Rasa-rasanya Pelabuhan Sei Jepun terlampau jauh. Maka jadilah pilihan logis saya jatuh kepada Pelabuhan Liem Hie Djung. Jadilah saya berjalan kaki menyusuri tepian Pulau Nunukan sampai akhirnya tiba di Liem Hie Djung, dermaga lintas batas yang terletak di sisi utara pulau ini.
“Ada satu kapal ke Mantikas,” kata mbak-mbak yang duduk di meja informasi, “Nanti berangkat sekitar jam sebelas atau jam dua belas siang.”
Sebelas atau dua belas adalah hal biasa di Kalimantan.
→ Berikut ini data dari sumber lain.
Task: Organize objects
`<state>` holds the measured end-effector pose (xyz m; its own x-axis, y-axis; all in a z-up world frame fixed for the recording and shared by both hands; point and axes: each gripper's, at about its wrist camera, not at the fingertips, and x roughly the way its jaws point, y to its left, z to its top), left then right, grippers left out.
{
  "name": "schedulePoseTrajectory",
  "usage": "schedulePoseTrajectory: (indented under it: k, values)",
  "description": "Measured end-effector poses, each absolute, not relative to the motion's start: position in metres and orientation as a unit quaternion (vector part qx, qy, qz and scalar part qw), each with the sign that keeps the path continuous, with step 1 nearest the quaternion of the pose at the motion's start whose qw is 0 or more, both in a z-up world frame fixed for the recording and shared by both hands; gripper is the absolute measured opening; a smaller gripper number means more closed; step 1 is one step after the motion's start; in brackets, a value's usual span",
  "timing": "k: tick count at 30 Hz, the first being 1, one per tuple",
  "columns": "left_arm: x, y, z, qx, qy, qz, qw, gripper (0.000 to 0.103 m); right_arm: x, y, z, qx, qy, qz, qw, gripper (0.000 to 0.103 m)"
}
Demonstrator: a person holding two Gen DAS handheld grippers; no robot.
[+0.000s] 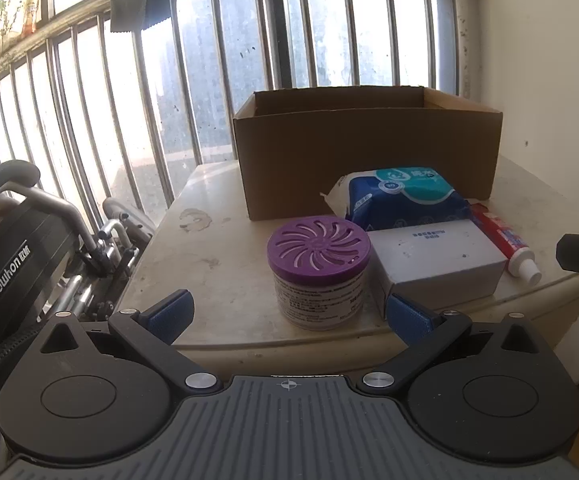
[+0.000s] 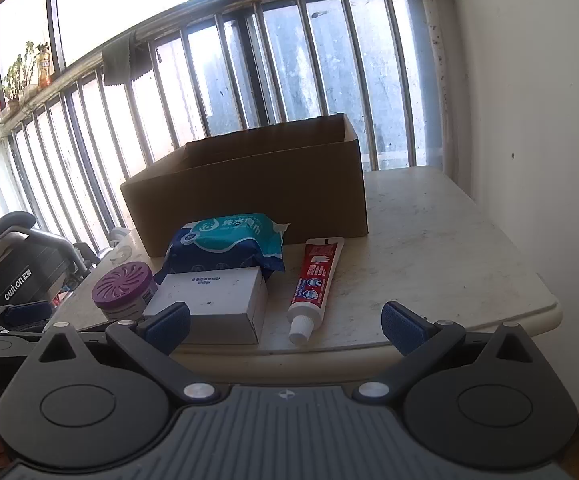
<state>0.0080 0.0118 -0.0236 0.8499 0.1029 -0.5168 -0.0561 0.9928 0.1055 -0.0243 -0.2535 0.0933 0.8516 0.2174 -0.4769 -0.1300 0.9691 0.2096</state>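
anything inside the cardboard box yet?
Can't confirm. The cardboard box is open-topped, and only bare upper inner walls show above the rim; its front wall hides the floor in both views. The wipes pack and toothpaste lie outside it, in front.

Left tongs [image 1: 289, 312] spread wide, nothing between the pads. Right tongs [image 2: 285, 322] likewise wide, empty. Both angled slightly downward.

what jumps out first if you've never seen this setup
An open brown cardboard box stands at the back of the pale table, before a barred window. In front of it cluster a purple-lidded air freshener tub, a white box, a blue wipes pack and a red toothpaste tube.
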Motion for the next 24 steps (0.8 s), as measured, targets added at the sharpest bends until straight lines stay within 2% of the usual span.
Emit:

Intinya, jadwal kapal berangkat semaunya. Keberangkatan kapal dapat diungkit dari banyak faktor, mulai dari tingkat okupansi penumpang, keadaan gelombang laut, kondisi cuaca di perairan, hingga sibuk tidaknya si nakhoda. Terkadang kapal tidak berangkat lantaran bapak nakhoda harus menghadiri acara pernikahan tetangganya di kampung. Itu semua hal biasa.
Jadilah kapal motor kayu ini berangkat pukul dua belas lewat lima belas. Setengah dari kursinya terisi penumpang sementara setengahnya lagi dijejali kardus-kardus yang penuh coretan spidol besar-besar. Perairan Sebatik yang kalem membuat perjalanan laut dari Nunukan ke Sebatik ini tidak menemui halangan yang berarti.
Sekurang-kurangnya delapan atau sembilan kali kami harus berhenti di dermaga-dermaga kecil milik perkampungan nelayan di sepanjang pesisir Sebatik, sebelum akhirnya sais menyarankan saya untuk turun di Mantikas, sebuah perkampungan nelayan besar. Saya menurut.
Entah petualangan apa lagi yang menunggu saya di pulau perbatasan ini.